### YOUR GOAL
The expected output is each line in the data below that includes the string "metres".

______________________________

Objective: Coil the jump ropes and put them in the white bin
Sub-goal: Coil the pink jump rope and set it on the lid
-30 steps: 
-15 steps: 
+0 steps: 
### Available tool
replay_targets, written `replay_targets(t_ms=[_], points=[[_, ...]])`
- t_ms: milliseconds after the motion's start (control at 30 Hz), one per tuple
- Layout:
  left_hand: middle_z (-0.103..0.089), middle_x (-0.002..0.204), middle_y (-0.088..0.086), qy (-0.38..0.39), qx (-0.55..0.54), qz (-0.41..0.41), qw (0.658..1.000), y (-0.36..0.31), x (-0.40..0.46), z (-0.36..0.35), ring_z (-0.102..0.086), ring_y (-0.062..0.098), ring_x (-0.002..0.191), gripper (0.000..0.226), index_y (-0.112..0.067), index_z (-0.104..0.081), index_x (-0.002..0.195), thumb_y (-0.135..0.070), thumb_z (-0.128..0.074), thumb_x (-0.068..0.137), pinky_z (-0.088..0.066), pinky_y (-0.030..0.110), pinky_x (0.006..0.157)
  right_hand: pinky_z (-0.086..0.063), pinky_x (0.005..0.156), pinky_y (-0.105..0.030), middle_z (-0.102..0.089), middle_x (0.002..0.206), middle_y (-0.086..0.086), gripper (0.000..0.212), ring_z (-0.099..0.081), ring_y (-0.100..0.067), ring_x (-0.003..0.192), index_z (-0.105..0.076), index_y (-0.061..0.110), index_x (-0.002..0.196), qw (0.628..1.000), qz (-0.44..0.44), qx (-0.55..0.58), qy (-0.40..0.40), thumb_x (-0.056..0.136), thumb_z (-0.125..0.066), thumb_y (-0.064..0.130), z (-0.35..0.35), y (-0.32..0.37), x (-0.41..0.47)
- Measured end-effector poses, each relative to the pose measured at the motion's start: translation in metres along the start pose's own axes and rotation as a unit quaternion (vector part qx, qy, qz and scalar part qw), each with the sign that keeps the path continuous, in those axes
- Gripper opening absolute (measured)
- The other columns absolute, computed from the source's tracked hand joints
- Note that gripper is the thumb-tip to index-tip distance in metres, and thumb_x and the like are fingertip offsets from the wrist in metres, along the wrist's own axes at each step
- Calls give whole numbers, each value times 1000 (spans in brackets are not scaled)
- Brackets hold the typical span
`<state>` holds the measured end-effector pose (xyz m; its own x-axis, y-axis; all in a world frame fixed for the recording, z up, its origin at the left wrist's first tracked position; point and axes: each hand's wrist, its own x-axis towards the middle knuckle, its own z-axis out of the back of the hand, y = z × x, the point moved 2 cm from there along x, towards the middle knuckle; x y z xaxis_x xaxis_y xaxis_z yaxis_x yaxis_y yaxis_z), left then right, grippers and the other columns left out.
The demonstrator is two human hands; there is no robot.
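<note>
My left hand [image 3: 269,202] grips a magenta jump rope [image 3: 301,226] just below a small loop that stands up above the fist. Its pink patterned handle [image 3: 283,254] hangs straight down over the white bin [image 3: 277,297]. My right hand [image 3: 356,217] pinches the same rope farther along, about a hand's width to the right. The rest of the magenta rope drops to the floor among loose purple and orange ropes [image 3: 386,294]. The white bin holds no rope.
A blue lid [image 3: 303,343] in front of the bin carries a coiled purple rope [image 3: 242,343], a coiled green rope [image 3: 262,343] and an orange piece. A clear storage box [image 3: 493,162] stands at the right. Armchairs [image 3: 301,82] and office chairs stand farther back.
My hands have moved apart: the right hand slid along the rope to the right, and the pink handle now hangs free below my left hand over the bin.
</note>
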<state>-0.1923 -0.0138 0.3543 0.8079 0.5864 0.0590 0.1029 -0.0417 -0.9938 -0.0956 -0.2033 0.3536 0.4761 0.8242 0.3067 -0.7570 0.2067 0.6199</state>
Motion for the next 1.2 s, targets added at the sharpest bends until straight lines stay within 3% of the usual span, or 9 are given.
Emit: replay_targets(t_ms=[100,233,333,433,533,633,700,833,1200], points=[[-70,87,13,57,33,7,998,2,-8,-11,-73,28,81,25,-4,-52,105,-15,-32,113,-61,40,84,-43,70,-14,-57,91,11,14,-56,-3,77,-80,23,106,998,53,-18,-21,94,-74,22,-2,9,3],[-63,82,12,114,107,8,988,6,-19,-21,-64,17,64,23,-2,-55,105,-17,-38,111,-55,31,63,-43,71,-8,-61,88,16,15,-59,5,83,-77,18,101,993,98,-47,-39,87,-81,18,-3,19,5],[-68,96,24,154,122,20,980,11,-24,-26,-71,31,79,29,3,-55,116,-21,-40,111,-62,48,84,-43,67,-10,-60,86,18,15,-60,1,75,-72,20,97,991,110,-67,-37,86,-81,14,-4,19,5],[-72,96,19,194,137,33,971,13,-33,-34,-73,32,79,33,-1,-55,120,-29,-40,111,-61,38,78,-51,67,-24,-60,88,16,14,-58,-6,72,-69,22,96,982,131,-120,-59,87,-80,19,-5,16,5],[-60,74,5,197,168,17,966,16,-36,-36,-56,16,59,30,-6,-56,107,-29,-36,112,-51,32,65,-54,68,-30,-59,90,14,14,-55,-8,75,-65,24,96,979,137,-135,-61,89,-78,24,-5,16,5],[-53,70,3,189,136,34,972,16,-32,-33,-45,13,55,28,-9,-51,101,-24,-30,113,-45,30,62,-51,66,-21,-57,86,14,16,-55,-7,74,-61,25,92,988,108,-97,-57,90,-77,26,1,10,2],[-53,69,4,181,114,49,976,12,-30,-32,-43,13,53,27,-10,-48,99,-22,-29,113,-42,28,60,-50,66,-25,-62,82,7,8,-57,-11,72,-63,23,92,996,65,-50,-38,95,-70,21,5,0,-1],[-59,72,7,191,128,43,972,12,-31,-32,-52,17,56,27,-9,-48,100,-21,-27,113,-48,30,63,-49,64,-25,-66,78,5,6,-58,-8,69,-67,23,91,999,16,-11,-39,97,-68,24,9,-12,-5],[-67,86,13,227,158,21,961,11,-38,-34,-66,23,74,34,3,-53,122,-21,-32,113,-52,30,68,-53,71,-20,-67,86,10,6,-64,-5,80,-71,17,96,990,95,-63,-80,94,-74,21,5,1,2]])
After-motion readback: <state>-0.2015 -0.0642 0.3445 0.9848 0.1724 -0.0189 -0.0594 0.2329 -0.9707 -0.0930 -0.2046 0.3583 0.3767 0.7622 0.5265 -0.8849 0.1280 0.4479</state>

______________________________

### RESULT OF THIS EXERCISE
- Measured end-effector poses, each relative to the pose measured at the motion's start: translation in metres along the start pose's own axes and rotation as a unit quaternion (vector part qx, qy, qz and scalar part qw), each with the sign that keeps the path continuous, in those axes
- Note that gripper is the thumb-tip to index-tip distance in metres, and thumb_x and the like are fingertip offsets from the wrist in metres, along the wrist's own axes at each step

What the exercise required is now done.